Previous research has indicated that the malaria parasite is particularly pernicious since it is built to develop resistance to treatments.
The lack of new therapeutic approaches also contributes to the persistence of this global scourge. A study led by Didier Picard, professor at the Faculty of Sciences of the University of Geneva (UNIGE), Switzerland, describes a new class of molecules targeting the two problems at the same time. Using ultra sophisticated computerised modelling tools, the researchers were successful in identifying a type of candidate molecules toxic for the pathogen, but not for the infected human red blood cells. The study, led in collaboration with researchers from the Geneva-Lausanne School of Pharmacy (EPGL) and the University of Basel, has been published in the Journal of Medicinal Chemistry
The most severe form of malaria is caused by infection with Plasmodium falciparum
. The eradication of this parasite is even more difficult as it becomes resistant to treatments. The group led by Didier Picard, professor of biology at the Faculty of Sciences of UNIGE, Switzerland, is closely interested in the protein Heat Shock Protein 90 (HSP90), which plays a central role for several factors involved in the life cycle, survival and resistance of the pathogen.
Modelling the target-protein of the Plasmodium
Expressed in organisms as diverse as bacteria and mammal cells, HSP90 acts as a "chaperone", by helping other proteins during both normal and stressful periods.

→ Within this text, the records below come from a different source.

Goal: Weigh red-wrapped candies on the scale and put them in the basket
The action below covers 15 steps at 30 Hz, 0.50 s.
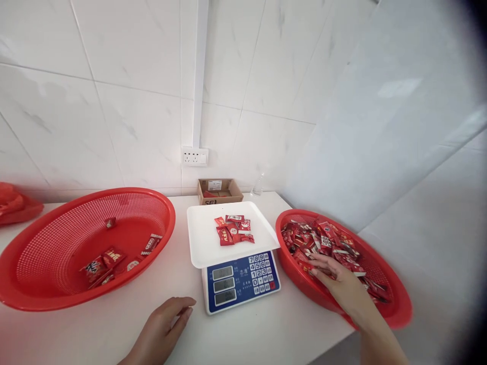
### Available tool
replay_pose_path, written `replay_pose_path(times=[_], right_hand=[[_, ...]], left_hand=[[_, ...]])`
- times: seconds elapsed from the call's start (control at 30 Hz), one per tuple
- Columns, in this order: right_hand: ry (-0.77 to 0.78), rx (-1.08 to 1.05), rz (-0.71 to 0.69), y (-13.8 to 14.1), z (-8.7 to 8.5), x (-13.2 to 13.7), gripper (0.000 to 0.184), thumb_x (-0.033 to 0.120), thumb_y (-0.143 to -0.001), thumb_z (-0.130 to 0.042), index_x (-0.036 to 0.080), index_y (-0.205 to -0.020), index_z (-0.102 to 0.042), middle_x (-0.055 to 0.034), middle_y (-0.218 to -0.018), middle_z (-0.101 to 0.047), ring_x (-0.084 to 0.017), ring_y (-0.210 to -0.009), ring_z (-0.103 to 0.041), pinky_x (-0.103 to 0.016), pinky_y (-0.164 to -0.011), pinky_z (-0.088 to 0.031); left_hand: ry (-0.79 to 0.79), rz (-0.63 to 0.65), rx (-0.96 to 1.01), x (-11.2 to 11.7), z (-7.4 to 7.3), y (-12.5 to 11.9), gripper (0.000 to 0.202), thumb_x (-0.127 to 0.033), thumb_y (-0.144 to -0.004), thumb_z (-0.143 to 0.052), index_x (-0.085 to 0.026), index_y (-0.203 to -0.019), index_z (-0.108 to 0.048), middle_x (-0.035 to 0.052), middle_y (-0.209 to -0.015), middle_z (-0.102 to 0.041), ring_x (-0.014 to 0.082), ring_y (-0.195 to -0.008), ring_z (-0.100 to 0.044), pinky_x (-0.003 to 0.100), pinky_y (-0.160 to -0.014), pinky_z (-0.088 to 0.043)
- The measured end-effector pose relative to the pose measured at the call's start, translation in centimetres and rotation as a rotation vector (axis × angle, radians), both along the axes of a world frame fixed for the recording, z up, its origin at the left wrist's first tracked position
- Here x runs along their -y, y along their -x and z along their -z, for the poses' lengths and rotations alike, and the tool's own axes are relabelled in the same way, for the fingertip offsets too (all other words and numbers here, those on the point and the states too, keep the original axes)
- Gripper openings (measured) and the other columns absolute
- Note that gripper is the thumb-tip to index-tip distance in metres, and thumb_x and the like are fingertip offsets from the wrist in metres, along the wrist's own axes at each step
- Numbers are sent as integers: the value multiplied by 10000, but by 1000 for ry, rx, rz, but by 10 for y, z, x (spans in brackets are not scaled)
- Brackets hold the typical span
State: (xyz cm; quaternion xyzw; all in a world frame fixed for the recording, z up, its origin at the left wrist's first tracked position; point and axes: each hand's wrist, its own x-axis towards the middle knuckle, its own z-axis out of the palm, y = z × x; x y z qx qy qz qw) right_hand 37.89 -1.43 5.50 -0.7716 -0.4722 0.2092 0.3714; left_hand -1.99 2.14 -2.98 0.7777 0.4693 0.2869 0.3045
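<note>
I had the right hand (333,274) at the near-left rim of the right basket (304,284), fingers curled among the red packets (338,235) heaped inside; I couldn't tell whether it gripped one. My left hand (163,324) held nothing – thumb and forefinger a narrow gap apart, just beside the scale's near-left corner. That scale (243,281) sat between both baskets, and its white pan (203,238) carried a small cluster of packets (234,230). The right basket stood at the counter's right edge. Left of the scale I saw the left basket (125,200) – only a few packets (113,256) lay scattered in it. Along the back edge of the counter (262,334) were a cardboard box (220,190), a clear plastic item (258,185) and, towards the left, a red bag (17,205).
</note>
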Motion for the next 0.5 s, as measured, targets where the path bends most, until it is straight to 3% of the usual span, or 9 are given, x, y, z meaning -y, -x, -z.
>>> replay_pose_path(times=[0.17,0.33,0.5], right_hand=[[123,153,-38,-6,7,-4,398,418,-701,-493,226,-1033,-599,-59,-1034,-672,-254,-1009,-592,-387,-887,-432],[138,290,86,-17,4,-4,289,386,-684,-455,234,-860,-627,-43,-834,-707,-245,-790,-643,-348,-708,-464],[76,410,254,-28,-6,-3,326,395,-704,-431,226,-899,-630,-42,-841,-706,-258,-801,-639,-349,-688,-452]], left_hand=[[8,6,-4,0,0,0,221,-308,-869,-446,-262,-957,-643,-6,-935,-701,140,-851,-657,199,-745,-525],[-7,13,-4,0,0,0,220,-307,-869,-446,-262,-964,-640,-1,-933,-702,144,-845,-659,203,-739,-528],[-35,24,-10,1,1,1,219,-313,-872,-446,-267,-962,-640,-3,-928,-702,143,-841,-660,199,-731,-528]])
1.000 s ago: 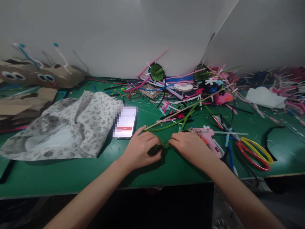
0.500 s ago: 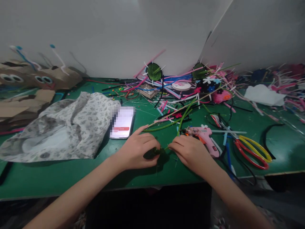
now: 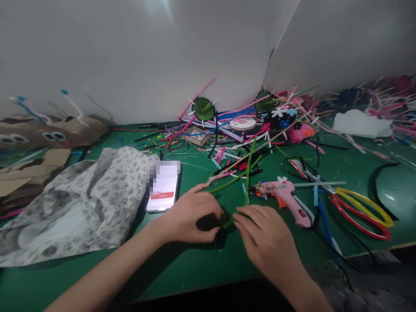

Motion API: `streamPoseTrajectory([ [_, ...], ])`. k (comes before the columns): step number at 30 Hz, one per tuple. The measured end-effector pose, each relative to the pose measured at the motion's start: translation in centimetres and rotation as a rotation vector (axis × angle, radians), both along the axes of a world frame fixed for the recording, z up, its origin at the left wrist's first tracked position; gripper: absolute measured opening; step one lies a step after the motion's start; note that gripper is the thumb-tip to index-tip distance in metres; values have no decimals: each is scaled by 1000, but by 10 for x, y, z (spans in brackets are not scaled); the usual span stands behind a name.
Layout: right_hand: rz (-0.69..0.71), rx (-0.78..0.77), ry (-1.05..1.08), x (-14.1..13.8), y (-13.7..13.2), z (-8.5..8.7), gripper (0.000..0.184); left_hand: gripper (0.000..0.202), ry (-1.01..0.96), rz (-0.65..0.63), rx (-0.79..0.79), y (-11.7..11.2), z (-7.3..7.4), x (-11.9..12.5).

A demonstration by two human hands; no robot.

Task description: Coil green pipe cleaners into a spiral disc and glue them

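My left hand (image 3: 190,216) is curled around a small dark green rolled piece (image 3: 208,222) low on the green table (image 3: 201,268). My right hand (image 3: 264,240) pinches the end of a long green pipe cleaner (image 3: 247,173) where it meets that roll. The pipe cleaner runs up and away toward the pile of craft sticks. Both hands rest close together near the table's front edge.
A phone (image 3: 162,186) with a lit screen lies left of my hands beside a patterned grey cloth (image 3: 81,199). A pink glue gun (image 3: 286,195) and red-yellow scissors (image 3: 360,208) lie to the right. A heap of coloured pipe cleaners (image 3: 247,121) fills the back; cardboard shapes (image 3: 42,138) sit at far left.
The view has tilted, so everything sits lower in frame. My right hand has shifted slightly down and the green pipe cleaner now stands more upright; the left hand stays on the roll.
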State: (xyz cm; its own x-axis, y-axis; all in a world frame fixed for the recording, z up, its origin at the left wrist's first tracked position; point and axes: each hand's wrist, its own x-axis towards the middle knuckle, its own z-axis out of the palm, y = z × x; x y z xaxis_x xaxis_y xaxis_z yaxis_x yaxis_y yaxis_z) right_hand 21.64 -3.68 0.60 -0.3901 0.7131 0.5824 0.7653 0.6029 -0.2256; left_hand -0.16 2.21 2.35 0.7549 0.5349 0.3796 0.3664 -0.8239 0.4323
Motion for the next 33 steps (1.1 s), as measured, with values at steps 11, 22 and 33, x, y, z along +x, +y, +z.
streamPoseTrajectory([
  [11, 44, -29, 130, -4, 1, -8, 28, 22, -124, 90, -9, -7, -19, 0],
  [22, 20, -74, 95, -7, -2, -5, 24, 19, -103, 107, 80, -13, -17, 0],
  [33, 37, -112, 48, -3, 0, -14, 27, 16, -131, 101, 83, -15, -15, -1],
])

In the Plasmodium
, HSP90 protects parasitic proteins during high fevers triggered by its presence. The chaperone also participates in the maturation of the pathogen in human red blood cells. "Our goal was to determine if there was a difference between the human form and the parasitic form of HSP90 that we could exploit for therapeutic purposes", explains Tai Wang, a PhD student at the Department of Cell Biology of UNIGE.
The PhD student used ultra-sophisticated computerised modelling tools to characterise the various tridimensional conformations of the parasite's HSP90. "The human chaperone harbours a "pocket" that binds molecules known to inhibit its activity. I compared it with that of the Plasmodium
, hoping to find a difference which could be targeted by a specific inhibitor, but didn't," reported the researcher.

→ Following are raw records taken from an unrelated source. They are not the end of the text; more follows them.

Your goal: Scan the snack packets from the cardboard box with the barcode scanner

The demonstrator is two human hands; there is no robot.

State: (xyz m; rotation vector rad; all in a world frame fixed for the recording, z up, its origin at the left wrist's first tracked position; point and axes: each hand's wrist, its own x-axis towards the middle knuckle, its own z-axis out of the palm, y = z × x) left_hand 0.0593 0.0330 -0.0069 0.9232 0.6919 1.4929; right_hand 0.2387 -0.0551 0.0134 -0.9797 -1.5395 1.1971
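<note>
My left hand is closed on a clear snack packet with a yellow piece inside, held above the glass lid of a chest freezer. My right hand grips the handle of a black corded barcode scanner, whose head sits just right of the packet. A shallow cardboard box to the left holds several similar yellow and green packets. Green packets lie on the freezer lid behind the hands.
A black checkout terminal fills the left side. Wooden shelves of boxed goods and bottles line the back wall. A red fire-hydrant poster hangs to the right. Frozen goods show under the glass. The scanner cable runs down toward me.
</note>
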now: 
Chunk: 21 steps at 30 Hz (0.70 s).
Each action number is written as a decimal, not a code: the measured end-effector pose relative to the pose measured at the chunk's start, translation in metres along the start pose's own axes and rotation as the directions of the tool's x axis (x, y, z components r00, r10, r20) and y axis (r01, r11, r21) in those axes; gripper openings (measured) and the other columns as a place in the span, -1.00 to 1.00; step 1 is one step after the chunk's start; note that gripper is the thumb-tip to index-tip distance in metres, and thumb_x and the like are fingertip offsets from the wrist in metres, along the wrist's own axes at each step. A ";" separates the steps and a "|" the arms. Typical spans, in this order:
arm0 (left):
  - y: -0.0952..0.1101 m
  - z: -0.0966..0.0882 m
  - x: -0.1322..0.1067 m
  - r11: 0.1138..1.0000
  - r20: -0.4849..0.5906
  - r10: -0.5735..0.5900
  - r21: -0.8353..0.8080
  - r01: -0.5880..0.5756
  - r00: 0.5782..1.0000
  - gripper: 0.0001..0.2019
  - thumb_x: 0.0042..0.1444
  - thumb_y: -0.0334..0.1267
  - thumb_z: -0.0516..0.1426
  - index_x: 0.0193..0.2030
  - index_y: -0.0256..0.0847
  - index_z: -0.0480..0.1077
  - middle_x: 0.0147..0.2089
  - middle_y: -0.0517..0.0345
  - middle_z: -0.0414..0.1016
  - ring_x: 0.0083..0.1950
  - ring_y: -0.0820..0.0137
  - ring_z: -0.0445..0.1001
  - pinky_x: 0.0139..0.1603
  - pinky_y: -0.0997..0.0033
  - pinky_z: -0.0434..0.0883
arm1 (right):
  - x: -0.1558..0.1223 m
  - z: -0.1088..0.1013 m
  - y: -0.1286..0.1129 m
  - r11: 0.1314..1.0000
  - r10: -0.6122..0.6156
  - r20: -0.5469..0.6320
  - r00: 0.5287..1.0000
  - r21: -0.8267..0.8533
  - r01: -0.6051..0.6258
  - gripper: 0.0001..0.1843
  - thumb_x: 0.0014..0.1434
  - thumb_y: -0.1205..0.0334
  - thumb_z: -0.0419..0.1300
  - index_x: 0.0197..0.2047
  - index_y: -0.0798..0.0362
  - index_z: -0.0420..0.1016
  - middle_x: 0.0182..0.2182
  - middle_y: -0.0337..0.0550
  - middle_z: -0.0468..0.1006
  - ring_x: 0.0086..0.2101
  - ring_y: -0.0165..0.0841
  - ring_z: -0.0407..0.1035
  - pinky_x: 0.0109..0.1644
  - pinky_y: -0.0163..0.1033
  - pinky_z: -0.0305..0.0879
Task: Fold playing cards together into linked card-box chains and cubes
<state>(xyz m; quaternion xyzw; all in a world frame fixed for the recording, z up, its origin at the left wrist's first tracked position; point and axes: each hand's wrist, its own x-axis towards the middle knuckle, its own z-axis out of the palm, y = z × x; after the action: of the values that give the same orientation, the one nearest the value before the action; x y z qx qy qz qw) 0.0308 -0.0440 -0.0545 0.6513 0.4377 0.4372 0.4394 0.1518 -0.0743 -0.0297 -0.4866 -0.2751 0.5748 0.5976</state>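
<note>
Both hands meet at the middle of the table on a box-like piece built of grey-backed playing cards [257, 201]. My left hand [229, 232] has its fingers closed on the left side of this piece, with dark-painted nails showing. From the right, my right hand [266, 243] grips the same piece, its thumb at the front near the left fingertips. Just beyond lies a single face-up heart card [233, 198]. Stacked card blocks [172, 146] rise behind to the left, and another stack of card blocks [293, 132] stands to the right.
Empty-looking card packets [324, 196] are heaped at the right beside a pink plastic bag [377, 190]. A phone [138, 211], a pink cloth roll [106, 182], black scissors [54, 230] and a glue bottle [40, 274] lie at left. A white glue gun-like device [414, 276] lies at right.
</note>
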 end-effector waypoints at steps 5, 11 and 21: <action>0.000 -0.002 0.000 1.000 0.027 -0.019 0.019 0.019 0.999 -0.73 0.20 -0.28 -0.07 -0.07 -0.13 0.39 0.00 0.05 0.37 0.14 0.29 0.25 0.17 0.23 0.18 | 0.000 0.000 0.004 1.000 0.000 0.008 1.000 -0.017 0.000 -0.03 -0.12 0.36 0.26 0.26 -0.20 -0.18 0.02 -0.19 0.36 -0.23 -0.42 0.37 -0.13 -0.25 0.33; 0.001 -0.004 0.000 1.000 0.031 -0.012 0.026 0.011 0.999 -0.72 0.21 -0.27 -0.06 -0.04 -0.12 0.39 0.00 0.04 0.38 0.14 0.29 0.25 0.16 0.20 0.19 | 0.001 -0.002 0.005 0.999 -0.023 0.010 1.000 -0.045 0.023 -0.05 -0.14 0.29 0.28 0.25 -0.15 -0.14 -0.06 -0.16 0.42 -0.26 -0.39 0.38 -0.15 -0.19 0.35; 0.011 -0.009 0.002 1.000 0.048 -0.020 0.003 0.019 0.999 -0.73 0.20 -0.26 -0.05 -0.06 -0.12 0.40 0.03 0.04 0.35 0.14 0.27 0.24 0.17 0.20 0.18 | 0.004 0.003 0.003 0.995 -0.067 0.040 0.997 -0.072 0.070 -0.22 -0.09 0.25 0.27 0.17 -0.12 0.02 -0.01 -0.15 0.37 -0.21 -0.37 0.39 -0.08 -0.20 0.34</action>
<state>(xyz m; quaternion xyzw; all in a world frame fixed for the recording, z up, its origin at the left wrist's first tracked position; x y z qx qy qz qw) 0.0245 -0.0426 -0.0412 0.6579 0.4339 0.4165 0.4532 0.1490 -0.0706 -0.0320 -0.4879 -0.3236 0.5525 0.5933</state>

A screening performed entirely in silico
By studying the HSP90 of the pathogen from every possible angle, Tai Wang discovered another pocket capable of binding inhibitory substances, completely absent in its human alter ego. Using a supercomputer, he performed the screening of a virtual library containing more than a million chemical compounds while retaining those that could fit in this pocket. This screening in silico led him to select five candidates. These experiments were then completed by a "real time" modelling technique. "The simulations were conducted to analyse the dynamics of interaction between the HSP90 and the candidates, leading to the discovery of inhibitors which interact specifically with the Plasmodium falciparum
chaperone".The molecules were then tested in vitro in different systems. The biologists demonstrated in particular the toxicity of those inhibitors on Plasmodium falciparum
cultures, in doses sufficient to kill the parasites without affecting the infected red blood cells. "These recently patented molecules are part of a group of compounds related to the 7-azaindoles, which exclusively bind the HSP90 of the parasite, but not the human form. The next step will be to fine-tune them in order to perform clinical tests," concluded Didier Picard.